Advice from Estates Officials in Scottish Executive
- Advice from estates colleagues states that in their view it is fundamental that property owners are formally involved in progressing, instigating, developing, implementing and funding the BID. The funding and contribution via a levy should be compulsory. A mechanism is required to prevent owners (particularly institutional funds) from passing the BID levy onto the tenant/occupier through the service charge provisions of leases. They believe that without the involvement of property owners BIDS are fundamentally flawed as the benefits of a successful scheme are increased property values and/or increased range and speed of lettings which enhances the owner's assets.
- They also suggest that the Group approach both the Royal Institution of Chartered Surveyors (RICS) and the Scottish Assessors Association for advice on any proposals we consider regarding the involvement of property owners in a BID project.
- They noted that the recommendations for Ministerial consideration deal with the "involvement of property owners". In addition the Jones Lang LaSalle (JLL) report and indeed the English pilot projects are also concerned with property owners and occupiers. If the Group sticks to that term it would remove the complexity of identifying the potentially extensive layer of landlords between occupiers and owners.

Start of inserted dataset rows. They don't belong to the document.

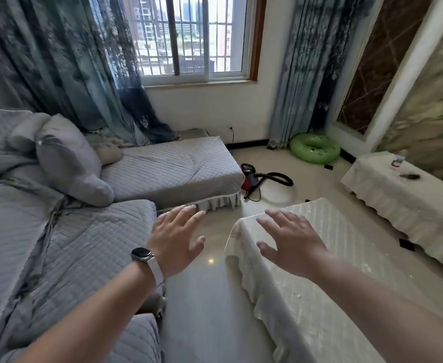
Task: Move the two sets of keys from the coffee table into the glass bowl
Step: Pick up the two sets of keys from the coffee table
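Observation:
My left hand (177, 238), with a watch on the wrist, is held out over the floor between the sofa and the coffee table, fingers spread and holding nothing. My right hand (291, 238) hovers with fingers apart over the near-left corner of the coffee table (328, 297), which has a pale lace cloth under a clear cover. The visible part of the table top carries no keys and no glass bowl. A small dark object (409, 176) lies on the white-covered cabinet at the right; what it is cannot be told.
A grey quilted sofa (65, 258) with cushions runs along the left. A red vacuum cleaner (250, 178) with a black hose lies on the floor ahead, and a green swim ring (314, 148) beyond it. The long white-covered cabinet (398, 205) lines the right wall.

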`<action>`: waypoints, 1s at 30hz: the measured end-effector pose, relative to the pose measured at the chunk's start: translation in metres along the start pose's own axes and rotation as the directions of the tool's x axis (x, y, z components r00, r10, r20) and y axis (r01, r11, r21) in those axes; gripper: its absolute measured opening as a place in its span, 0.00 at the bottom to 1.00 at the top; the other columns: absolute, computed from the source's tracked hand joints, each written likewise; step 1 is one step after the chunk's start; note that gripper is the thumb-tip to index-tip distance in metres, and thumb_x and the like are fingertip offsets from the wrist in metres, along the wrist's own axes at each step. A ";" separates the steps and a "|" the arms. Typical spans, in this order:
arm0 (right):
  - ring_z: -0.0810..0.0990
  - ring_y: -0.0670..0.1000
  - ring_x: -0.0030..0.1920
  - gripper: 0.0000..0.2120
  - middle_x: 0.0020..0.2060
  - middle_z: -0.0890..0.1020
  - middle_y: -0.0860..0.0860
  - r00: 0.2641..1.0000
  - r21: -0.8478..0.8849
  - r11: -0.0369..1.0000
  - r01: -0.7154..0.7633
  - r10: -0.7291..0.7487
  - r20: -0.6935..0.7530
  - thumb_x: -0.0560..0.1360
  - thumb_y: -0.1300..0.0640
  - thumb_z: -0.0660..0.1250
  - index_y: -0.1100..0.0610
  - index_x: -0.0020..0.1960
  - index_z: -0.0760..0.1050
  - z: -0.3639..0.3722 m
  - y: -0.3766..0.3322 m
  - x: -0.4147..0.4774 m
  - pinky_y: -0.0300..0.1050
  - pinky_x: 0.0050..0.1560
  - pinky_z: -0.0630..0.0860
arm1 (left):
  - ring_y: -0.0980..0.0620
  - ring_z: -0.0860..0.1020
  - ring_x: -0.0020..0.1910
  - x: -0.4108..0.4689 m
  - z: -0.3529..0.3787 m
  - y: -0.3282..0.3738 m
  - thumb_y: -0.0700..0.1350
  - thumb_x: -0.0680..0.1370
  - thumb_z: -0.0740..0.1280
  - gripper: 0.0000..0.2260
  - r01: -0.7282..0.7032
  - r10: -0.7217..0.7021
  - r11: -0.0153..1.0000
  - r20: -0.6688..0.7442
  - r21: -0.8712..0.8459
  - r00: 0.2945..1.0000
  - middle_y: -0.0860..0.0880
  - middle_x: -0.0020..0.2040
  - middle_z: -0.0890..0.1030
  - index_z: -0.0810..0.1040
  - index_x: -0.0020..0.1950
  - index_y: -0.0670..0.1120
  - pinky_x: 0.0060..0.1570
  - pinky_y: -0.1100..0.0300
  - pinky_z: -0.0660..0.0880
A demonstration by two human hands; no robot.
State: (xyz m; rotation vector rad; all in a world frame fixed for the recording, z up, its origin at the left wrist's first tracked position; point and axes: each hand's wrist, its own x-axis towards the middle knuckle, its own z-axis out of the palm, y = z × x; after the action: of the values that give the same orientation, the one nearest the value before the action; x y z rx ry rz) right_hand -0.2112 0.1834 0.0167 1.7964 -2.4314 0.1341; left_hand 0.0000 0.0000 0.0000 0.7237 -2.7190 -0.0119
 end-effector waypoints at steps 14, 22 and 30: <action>0.64 0.58 0.70 0.25 0.71 0.69 0.55 0.997 0.040 0.996 -0.079 0.079 0.000 0.76 0.42 0.60 0.51 0.70 0.67 0.056 0.065 0.144 0.55 0.68 0.56 | 0.42 0.72 0.66 0.172 0.073 -0.053 0.57 0.72 0.63 0.26 -0.112 0.114 0.993 0.062 -0.039 0.992 0.45 0.66 0.76 0.74 0.67 0.47 0.62 0.46 0.69; 0.78 0.60 0.57 0.21 0.58 0.80 0.57 0.988 0.108 0.986 -0.128 0.137 -0.077 0.68 0.49 0.73 0.56 0.58 0.79 0.085 0.165 0.230 0.57 0.57 0.72 | 0.43 0.72 0.66 0.321 0.122 -0.038 0.56 0.72 0.64 0.25 -0.215 0.215 0.977 0.129 -0.015 0.968 0.47 0.66 0.76 0.73 0.67 0.49 0.63 0.46 0.68; 0.72 0.60 0.64 0.21 0.64 0.76 0.58 0.963 0.131 0.958 -0.255 0.264 -0.057 0.73 0.47 0.67 0.55 0.64 0.75 0.090 0.260 0.266 0.60 0.64 0.65 | 0.44 0.70 0.67 0.441 0.159 0.011 0.56 0.74 0.62 0.24 -0.372 0.376 0.927 0.128 -0.055 0.918 0.47 0.67 0.75 0.71 0.69 0.49 0.65 0.47 0.66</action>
State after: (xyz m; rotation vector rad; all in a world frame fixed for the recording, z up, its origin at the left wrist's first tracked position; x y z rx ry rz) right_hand -0.5405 -0.0043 -0.0349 1.4751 -2.6464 0.3733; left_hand -0.4158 -0.2157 -0.0132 0.1881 -2.9365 -0.0121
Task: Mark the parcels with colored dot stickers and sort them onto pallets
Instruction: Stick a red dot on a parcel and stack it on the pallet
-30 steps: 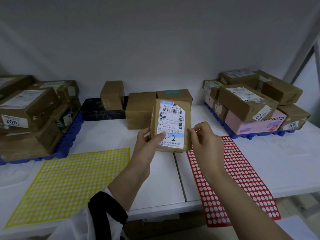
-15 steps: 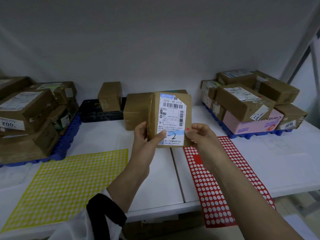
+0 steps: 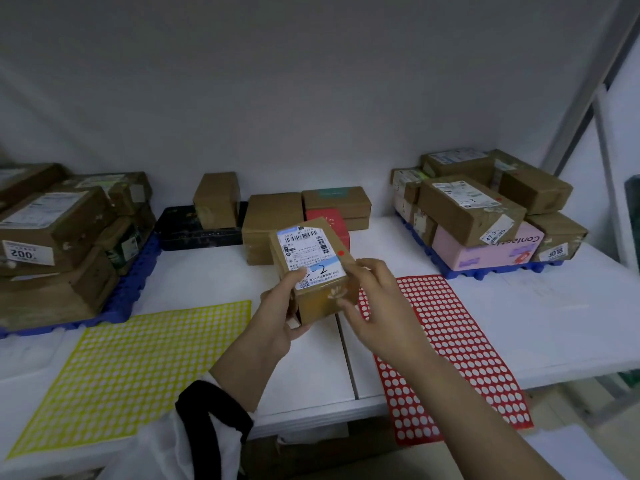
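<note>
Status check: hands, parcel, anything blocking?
Left hand grips parcel off the table. Right hand against its right side, grip unclear. Red dot sticker on top, beside the label. Nothing blocking in view.

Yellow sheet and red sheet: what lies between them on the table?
Head view: bare white table with a seam; the held parcel hangs above it.

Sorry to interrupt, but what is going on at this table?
A person is marking parcels with dot stickers. The left hand grips a small parcel, which bears a red dot beside its label; the right hand touches its right side. A red sheet lies on the right, a yellow sheet on the left. The left pallet and right pallet hold stacked parcels; more boxes wait at the back.
</note>
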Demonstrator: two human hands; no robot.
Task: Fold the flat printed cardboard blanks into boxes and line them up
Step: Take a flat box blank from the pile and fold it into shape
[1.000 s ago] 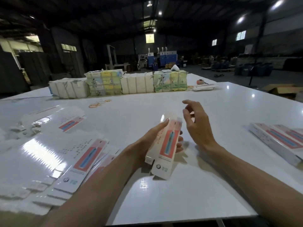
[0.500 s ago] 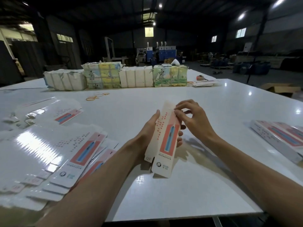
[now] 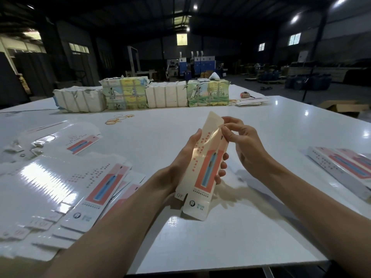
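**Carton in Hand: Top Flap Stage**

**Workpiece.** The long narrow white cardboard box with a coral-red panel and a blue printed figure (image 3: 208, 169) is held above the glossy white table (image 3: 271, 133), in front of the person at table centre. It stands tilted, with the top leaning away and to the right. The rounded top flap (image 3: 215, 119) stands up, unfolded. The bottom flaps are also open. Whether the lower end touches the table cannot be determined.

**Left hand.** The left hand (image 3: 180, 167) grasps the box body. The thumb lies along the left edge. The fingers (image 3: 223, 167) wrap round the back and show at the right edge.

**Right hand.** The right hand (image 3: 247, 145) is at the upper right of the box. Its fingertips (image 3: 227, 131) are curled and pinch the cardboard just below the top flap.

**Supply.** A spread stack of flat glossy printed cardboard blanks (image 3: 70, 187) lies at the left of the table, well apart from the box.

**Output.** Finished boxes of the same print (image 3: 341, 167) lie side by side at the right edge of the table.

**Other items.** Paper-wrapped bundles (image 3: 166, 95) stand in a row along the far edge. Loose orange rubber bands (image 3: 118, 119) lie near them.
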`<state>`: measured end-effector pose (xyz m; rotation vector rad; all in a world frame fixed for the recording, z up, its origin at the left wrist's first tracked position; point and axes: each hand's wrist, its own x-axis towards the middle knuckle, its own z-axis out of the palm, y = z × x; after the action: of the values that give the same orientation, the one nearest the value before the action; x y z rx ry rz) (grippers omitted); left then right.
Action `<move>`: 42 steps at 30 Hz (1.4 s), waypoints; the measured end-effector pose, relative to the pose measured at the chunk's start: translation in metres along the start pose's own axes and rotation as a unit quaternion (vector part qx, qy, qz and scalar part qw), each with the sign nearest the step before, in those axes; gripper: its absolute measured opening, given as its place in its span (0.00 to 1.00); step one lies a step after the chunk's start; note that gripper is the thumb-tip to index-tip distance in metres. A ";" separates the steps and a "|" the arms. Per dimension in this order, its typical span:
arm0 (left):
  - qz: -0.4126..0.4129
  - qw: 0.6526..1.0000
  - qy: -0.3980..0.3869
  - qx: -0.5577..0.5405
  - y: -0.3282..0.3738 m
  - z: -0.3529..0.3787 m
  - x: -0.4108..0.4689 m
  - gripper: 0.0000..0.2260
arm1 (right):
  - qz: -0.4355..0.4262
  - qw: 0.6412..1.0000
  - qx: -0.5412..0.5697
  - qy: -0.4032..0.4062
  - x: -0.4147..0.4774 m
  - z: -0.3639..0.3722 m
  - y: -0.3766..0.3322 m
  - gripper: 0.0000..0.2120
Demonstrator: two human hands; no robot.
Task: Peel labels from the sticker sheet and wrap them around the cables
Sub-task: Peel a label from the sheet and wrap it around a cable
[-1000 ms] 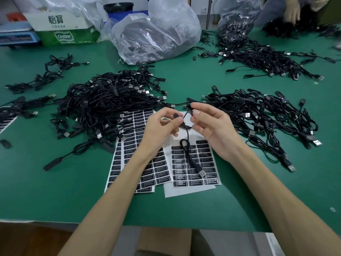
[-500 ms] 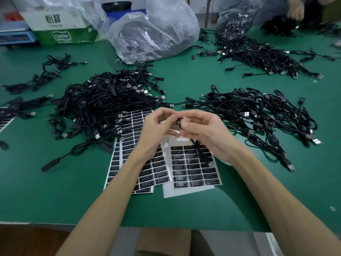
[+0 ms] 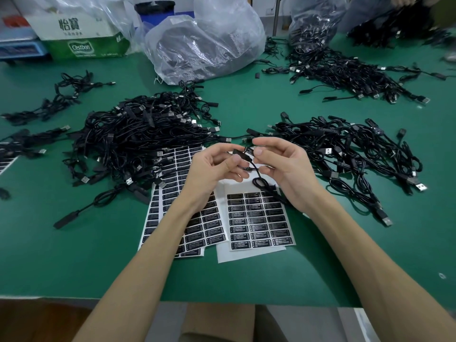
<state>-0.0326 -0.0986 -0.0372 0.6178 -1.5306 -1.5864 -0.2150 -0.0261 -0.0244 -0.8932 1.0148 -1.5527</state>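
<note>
Both hands are raised over the sticker sheets at the table's middle. My left hand (image 3: 212,169) pinches a thin black cable (image 3: 259,181) near its small black module. My right hand (image 3: 283,169) pinches a black label (image 3: 249,151) at the same end of that cable. The cable loops down over the right sticker sheet (image 3: 259,218), white with rows of black labels. A second sticker sheet (image 3: 172,206) lies to its left, partly under my left forearm.
A big heap of black USB cables (image 3: 138,144) lies left of the hands, another cable heap (image 3: 357,154) right, a further cable pile (image 3: 345,70) at the back right. Clear plastic bags (image 3: 202,45) and a cardboard box (image 3: 81,35) stand at the back. Another person's hand (image 3: 404,0) works far right.
The hands have drawn slightly apart and lifted a little. The cable's module end and the label now show between the fingertips; before, the fingers were bunched close over them.
</note>
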 end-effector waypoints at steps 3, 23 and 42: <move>0.012 0.999 0.023 0.023 -0.001 0.000 0.000 0.07 | -0.005 1.000 -0.006 0.013 0.000 0.001 0.001 0.11; 0.018 1.000 0.003 -0.006 -0.001 -0.001 0.000 0.08 | 0.005 0.999 -0.047 0.017 -0.002 0.005 0.004 0.12; 0.004 0.998 0.044 -0.048 -0.003 -0.002 0.001 0.09 | -0.046 0.998 0.050 -0.015 -0.003 -0.003 -0.017 0.13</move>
<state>-0.0326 -0.1008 -0.0406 0.6189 -1.3822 -1.5969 -0.2233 -0.0205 -0.0102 -0.9019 0.8780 -1.6475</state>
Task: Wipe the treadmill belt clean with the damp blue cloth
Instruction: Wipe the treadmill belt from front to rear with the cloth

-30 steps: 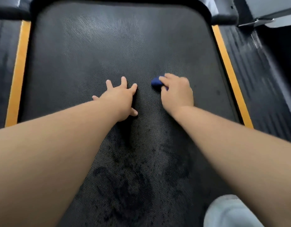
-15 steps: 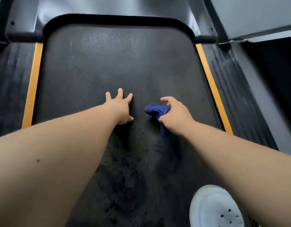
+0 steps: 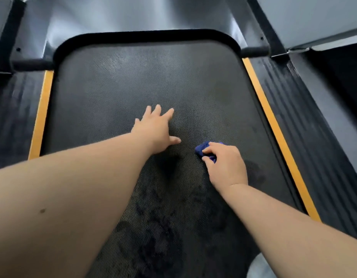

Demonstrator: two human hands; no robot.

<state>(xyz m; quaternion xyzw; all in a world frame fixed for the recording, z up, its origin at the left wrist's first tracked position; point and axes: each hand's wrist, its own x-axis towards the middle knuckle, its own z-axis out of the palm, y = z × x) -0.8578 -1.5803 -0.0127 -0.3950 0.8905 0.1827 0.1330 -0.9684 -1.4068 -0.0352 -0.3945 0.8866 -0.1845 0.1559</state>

- Issues for the Group to consider regarding the involvement of property owners are:
- The weighting of voting powers within the BID scheme:
- do the owner and tenant have the same voting rights compared with an owner occupied property?
- are the number or weighting of votes restricted to the overall Rateable Value/number of subjects or the overall financial contribution of the subject?
- Whether owners may seek to increase rents in order to cover the costs of the levy.
- Rental increases as a result of improvements made would be reflected in a Non Domestic Revaluation, thus increasing rateable values and ultimately rates bills, with the knock on effect that BID payments would increase unless reviewed. England have allowed for this by enabling BID Boards to use the rateable values at the time of the BID project being agreed, with no changes during the lifetime of the BID.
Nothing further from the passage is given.